#### [Problem statement]
Copy, from the data below, every line that has "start" in it.

#### [Data]
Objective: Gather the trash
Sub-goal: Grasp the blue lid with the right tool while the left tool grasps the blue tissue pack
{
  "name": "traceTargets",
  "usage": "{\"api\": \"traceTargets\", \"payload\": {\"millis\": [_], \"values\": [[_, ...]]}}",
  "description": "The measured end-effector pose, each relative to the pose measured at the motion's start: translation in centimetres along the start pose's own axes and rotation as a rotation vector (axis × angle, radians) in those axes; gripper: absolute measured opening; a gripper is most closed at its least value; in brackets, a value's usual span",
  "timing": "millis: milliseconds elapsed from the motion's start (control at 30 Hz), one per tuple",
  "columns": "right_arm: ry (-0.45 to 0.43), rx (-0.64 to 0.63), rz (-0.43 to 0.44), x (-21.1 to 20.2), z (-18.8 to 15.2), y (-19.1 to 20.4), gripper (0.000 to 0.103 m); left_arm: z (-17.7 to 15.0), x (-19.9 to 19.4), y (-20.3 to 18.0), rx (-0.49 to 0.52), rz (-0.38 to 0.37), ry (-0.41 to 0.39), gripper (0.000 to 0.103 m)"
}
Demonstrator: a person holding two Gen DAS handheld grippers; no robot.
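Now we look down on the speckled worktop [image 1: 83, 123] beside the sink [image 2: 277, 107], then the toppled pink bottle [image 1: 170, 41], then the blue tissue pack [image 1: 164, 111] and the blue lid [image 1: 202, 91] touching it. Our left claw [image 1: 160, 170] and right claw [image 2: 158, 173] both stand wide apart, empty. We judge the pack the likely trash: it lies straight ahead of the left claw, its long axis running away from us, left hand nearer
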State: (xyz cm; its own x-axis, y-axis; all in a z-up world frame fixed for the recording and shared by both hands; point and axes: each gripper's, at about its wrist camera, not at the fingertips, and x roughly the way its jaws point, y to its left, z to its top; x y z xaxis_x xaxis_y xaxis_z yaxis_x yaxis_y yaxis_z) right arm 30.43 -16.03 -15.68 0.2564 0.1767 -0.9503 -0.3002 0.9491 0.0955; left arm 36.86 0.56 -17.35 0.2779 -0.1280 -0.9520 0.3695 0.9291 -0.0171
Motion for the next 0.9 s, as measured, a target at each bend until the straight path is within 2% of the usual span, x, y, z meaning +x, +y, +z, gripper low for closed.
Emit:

#### [Finished task]
  "description": "The measured end-effector pose, each relative to the pose measured at the motion's start: translation in centimetres along the start pose's own axes and rotation as a rotation vector (axis × angle, radians) in those axes; gripper: absolute measured opening; a gripper is most closed at its least value; in brackets, a value's usual span",
  "timing": "millis: milliseconds elapsed from the motion's start (control at 30 Hz), one per tuple",

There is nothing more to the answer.